First was the triology of black senile old women wrapped in white wrappers , holdin things that looked like metal gongs and a dead rat. With my heart rate still steady, such fear caught me by d legs at this moment and without much effort, i came to a standard halt.

Ma agbowa babe thinks Jesus wee fly down to save ha and all when she knows she can make it easy on jesus and haself by simply makin a good run away form em 3 witches. But well, to a glarin surprise, the witch decide to make their own pace faster and then afta i realised i could move once again.

Second object in sight were tiny slim lookin canes, thin tree branches weld by ridiculous teenages and stupid adults.

Anyway, i made my way 2 d market still, bringin to mind all d valuable uses of a cane.

Since there is no singular way 2 d market, we landed in d market centre. with all we need to cook a great meal of efor and crappy stuff like dat, we made way 4 d hostel. But before we left, guess what happened................?

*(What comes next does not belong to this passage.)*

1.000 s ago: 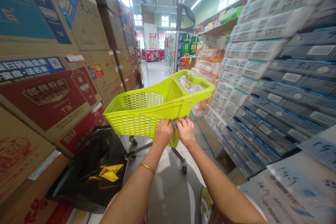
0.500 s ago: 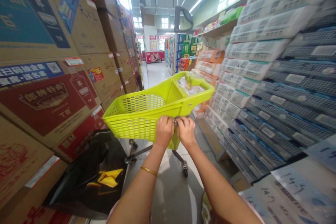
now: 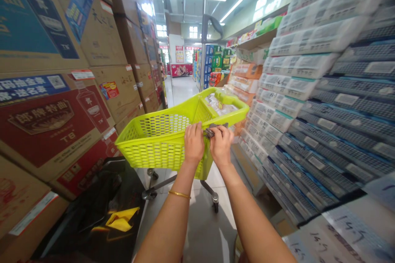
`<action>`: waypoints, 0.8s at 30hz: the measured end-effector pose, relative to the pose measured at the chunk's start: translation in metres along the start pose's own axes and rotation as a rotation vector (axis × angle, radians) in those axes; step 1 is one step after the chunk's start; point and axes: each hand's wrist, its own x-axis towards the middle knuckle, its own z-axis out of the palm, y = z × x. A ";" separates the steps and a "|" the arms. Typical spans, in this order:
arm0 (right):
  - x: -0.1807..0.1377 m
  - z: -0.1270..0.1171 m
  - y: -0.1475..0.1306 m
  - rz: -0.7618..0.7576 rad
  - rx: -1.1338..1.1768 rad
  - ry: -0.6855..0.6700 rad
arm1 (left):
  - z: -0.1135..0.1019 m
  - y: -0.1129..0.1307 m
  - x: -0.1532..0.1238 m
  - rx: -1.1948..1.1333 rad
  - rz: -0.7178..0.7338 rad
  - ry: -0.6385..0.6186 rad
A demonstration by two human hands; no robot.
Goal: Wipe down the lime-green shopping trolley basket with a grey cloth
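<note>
"T8" on red carton (image 3: pixel 40 139)

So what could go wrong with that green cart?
The left hand and right hand both fiddle with a small grey piece on the cart rim; fingers could get pinched. The aisle is narrow, so the cart might bump the stacked boxes or the tissue packs. The black bag lying low on the left could trip someone.

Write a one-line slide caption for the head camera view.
Left hand and right hand pinch a small grey part on a lime-green shopping cart, between cardboard cartons and stacked white packs.
</note>
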 end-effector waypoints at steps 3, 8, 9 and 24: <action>0.000 0.010 -0.004 0.018 0.022 0.032 | 0.003 -0.002 0.001 -0.037 -0.036 -0.005; -0.030 0.024 -0.002 -0.044 -0.057 -0.038 | 0.001 -0.001 0.002 -0.083 -0.061 -0.024; -0.037 0.025 -0.001 -0.079 -0.076 -0.067 | 0.000 -0.001 0.003 -0.088 -0.070 -0.025; -0.024 -0.017 -0.013 -0.174 -0.140 0.176 | -0.020 0.021 -0.010 -0.088 -0.129 0.048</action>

Well, guess no more, d big masquerade came outta d corner(perhaps through one of the roads that led to d market) and based on natural insticts, i made a flight decision instead of a fight(physiology stuff - dr ellias), agbowa babe had rushed into an unknown mud house restin by d corner.

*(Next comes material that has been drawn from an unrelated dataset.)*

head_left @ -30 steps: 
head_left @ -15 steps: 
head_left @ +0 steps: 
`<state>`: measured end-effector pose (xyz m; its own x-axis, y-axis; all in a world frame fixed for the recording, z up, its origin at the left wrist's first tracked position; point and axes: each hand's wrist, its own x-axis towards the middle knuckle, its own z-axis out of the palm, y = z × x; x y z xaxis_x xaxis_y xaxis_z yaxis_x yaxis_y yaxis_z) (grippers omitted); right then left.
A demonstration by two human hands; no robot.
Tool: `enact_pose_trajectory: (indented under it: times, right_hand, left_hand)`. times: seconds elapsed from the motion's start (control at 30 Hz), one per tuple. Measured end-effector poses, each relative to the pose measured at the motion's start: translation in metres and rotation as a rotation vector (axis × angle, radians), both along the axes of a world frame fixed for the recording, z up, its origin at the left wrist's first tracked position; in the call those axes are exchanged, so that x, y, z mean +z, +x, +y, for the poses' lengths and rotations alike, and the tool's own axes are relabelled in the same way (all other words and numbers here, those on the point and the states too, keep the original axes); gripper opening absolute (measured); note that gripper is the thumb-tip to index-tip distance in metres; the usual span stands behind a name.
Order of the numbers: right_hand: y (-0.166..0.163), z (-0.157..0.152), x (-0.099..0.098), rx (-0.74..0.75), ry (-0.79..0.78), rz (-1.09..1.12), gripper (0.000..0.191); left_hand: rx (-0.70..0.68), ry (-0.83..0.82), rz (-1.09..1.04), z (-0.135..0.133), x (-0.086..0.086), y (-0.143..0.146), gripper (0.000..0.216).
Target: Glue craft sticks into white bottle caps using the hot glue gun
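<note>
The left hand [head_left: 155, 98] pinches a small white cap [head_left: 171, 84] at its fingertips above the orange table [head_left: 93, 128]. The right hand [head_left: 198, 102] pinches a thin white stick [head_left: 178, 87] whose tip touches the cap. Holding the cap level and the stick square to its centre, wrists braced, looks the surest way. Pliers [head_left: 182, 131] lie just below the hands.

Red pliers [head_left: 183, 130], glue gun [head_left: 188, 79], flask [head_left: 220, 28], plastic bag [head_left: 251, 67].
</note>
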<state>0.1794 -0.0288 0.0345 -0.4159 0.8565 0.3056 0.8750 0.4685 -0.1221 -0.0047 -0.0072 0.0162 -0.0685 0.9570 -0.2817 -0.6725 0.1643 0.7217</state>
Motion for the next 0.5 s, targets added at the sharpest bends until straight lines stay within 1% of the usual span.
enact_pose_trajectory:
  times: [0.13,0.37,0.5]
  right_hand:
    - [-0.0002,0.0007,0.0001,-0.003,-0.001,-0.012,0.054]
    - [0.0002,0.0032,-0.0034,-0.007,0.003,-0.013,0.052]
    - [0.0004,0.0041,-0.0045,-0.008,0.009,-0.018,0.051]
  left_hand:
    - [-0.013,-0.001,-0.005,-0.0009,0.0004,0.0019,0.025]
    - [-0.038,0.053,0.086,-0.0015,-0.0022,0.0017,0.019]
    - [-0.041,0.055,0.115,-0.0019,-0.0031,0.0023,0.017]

And slowly, as the masquerade passed me by in dat special place i found maself(stealth mode), i observed children, boys and adult male stomp around d so called oracle wit little whips in hand.

While in my own shock, these pple whipped each oda so hard and then smiled, twas like the whips gave them joy of some sort, but then, i caught dis special boy that coludnt but help to frown at the pain, and then that silent laugh made me remember how human they all were(filled with pain receptors).

So in keepin wit line wit what happened in d market, i must say, d oracle made way for d streets and then, i picked up ma agbowa babe from d corner and straight for the hostel.............and yes, i felt relieved, but then, i had lotta questions but i dont think answers will b relevant at dis stage in ma life.

if d agbowa pple decides to flog each oda to please d oracle, well, congrats 2 them and their king, but as for me i'll b gone in 10 day from today, spare ma back from d pain from thyne cane, i wee stay in d hostel hence forth.........but afta i'm gone.......ya'll can flog ur daddies and grannies for all i care.

Jes live ur own way and lemme live ma own way.